-- Opening Marker --
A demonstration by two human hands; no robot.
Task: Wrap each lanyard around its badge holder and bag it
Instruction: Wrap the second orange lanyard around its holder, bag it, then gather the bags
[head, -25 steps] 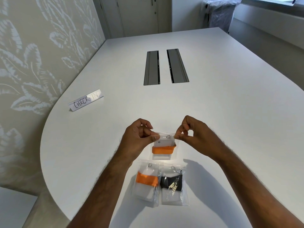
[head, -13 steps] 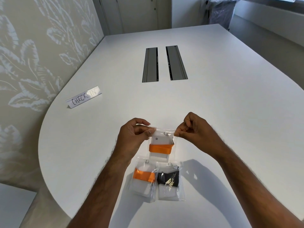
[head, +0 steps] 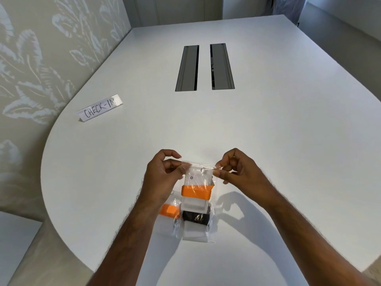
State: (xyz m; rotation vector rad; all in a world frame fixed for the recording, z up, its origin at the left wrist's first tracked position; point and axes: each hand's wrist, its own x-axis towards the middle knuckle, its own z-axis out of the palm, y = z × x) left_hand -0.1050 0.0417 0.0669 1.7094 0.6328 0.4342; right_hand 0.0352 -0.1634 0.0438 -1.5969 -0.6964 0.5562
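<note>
**Ana:** Both hands up at the bag mouth; left hand [head: 165,174] pinches the left end of the clear zip bag [head: 196,182] between thumb and fingers, right hand [head: 237,172] pinches the right end, the strip of the seal stretched between them.

**Ben:** And the cargo's inside; a white badge holder [head: 195,200] with an orange lanyard [head: 195,193] banded round its middle, metal clip up near the seal; the bag hangs above the table [head: 268,131], clear of it as far as I can judge.

**Ana:** Two more finished bags lie just beneath; one with an orange wrap [head: 170,211] half under the left wrist, one with a black wrap [head: 195,218] beside it; so I'd call this the closing of the third.

**Ben:** Risk, though; that clip sits right by the zip line; if it catches between the tracks the seal won't run shut.

**Ana:** Agreed; and thin film pulled taut could slip out of a pinch, or seal only in part; then the holder could slide out when the bag is laid down.

**Ben:** Check-in sign [head: 100,108] far left; well apart from all this.
</note>
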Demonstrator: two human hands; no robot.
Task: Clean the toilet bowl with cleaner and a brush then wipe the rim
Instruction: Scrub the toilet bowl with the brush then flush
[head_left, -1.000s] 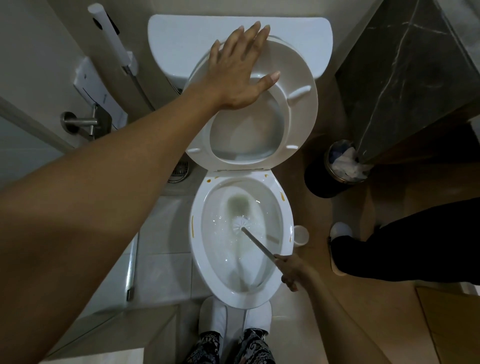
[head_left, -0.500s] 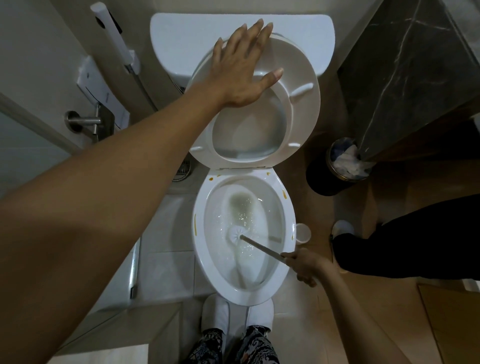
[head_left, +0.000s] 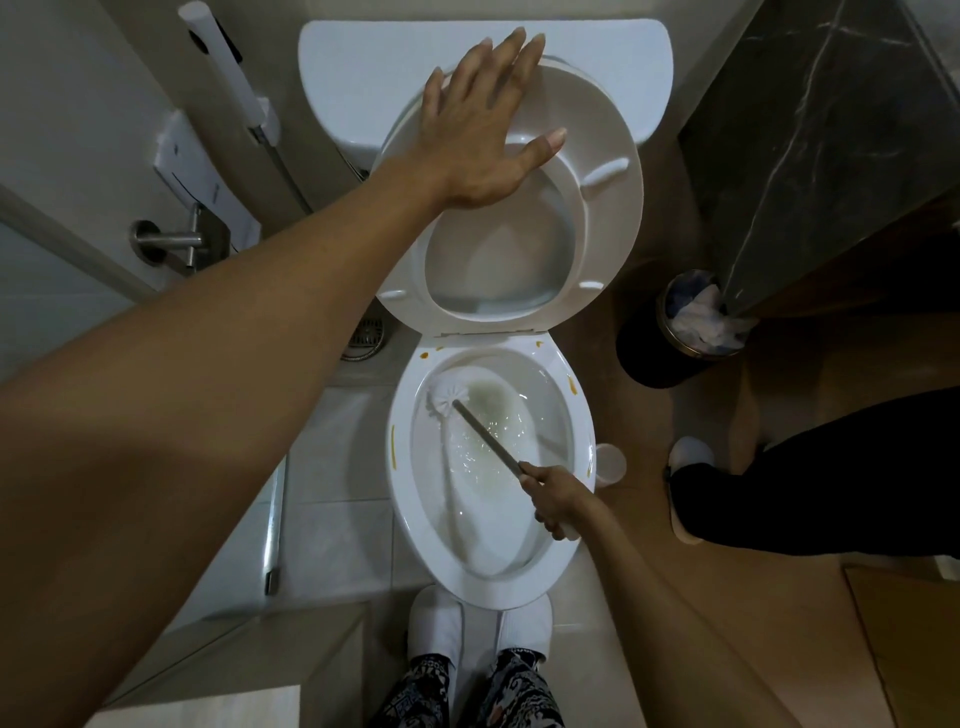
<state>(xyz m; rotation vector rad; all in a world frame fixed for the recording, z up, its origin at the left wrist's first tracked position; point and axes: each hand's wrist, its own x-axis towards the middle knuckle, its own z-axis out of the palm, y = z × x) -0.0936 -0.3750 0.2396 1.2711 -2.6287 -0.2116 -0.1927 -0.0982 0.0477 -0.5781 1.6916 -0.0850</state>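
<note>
The white toilet bowl (head_left: 402, 499) stands open below me, with orange-brown spots on its rim and foamy, greenish water inside. My left hand (head_left: 480, 130) presses flat with straight fingers against the raised seat (head_left: 608, 208), holding it up against the tank (head_left: 363, 78). My right hand (head_left: 558, 499) grips the grey handle of the toilet brush (head_left: 485, 434) over the bowl's right rim. The brush's white head (head_left: 447, 397) touches the inner wall at the bowl's upper left.
A dark waste bin (head_left: 675, 338) with crumpled paper stands right of the toilet, below a dark marble counter (head_left: 831, 130). Another person's black-clad leg and white slipper (head_left: 685, 457) are at the right. A small white cup-like holder (head_left: 610, 462) sits beside the bowl. A bidet sprayer (head_left: 228, 78) hangs at the left wall.
The brush head has moved from the middle of the bowl up to its upper-left wall. My right hand shifted slightly up over the rim. My left hand stays on the seat.
</note>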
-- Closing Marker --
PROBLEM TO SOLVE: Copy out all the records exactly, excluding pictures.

EXERCISE RESPONSE:
A demonstration by two human hands; no robot.
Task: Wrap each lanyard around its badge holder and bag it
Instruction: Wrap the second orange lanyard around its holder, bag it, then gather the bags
[head, -25 steps] 
[head, -13 steps] 
[head, +0 steps] 
State: (xyz m; rotation vector rad; all in a world frame fixed for the recording, z up, its origin at the left wrist's first tracked position; point and axes: each hand's wrist, its own x-axis towards the middle knuckle, its own z-axis out of the palm, y = z × x) left_hand -0.1050 0.0417 0.0669 1.7094 0.6328 0.4342; right_hand 0.0352 -0.1634 0.0438 -1.5969 -0.6964 0.5562
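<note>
**Ana:** Both hands up at the bag mouth; left hand [head: 165,174] pinches the left end of the clear zip bag [head: 196,182] between thumb and fingers, right hand [head: 237,172] pinches the right end, the strip of the seal stretched between them.

**Ben:** And the cargo's inside; a white badge holder [head: 195,200] with an orange lanyard [head: 195,193] banded round its middle, metal clip up near the seal; the bag hangs above the table [head: 268,131], clear of it as far as I can judge.

**Ana:** Two more finished bags lie just beneath; one with an orange wrap [head: 170,211] half under the left wrist, one with a black wrap [head: 195,218] beside it; so I'd call this the closing of the third.

**Ben:** Risk, though; that clip sits right by the zip line; if it catches between the tracks the seal won't run shut.

**Ana:** Agreed; and thin film pulled taut could slip out of a pinch, or seal only in part; then the holder could slide out when the bag is laid down.

**Ben:** Check-in sign [head: 100,108] far left; well apart from all this.
</note>
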Demonstrator: two human hands; no robot.
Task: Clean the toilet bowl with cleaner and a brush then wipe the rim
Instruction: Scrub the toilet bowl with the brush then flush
[head_left, -1.000s] 
[head_left, -0.500s] 
[head_left, +0.000s] 
<state>(xyz m; rotation vector rad; all in a world frame fixed for the recording, z up, its origin at the left wrist's first tracked position; point and axes: each hand's wrist, its own x-axis towards the middle knuckle, its own z-axis out of the palm, y = z × x) -0.0936 -0.3750 0.2396 1.2711 -2.6287 -0.2116 -0.1927 -0.0982 0.0477 -0.5781 1.6916 -0.0850</state>
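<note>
The white toilet bowl (head_left: 402, 499) stands open below me, with orange-brown spots on its rim and foamy, greenish water inside. My left hand (head_left: 480, 130) presses flat with straight fingers against the raised seat (head_left: 608, 208), holding it up against the tank (head_left: 363, 78). My right hand (head_left: 558, 499) grips the grey handle of the toilet brush (head_left: 485, 434) over the bowl's right rim. The brush's white head (head_left: 447, 397) touches the inner wall at the bowl's upper left.
A dark waste bin (head_left: 675, 338) with crumpled paper stands right of the toilet, below a dark marble counter (head_left: 831, 130). Another person's black-clad leg and white slipper (head_left: 685, 457) are at the right. A small white cup-like holder (head_left: 610, 462) sits beside the bowl. A bidet sprayer (head_left: 228, 78) hangs at the left wall.
The brush head has moved from the middle of the bowl up to its upper-left wall. My right hand shifted slightly up over the rim. My left hand stays on the seat.
</note>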

There is nothing further to the answer.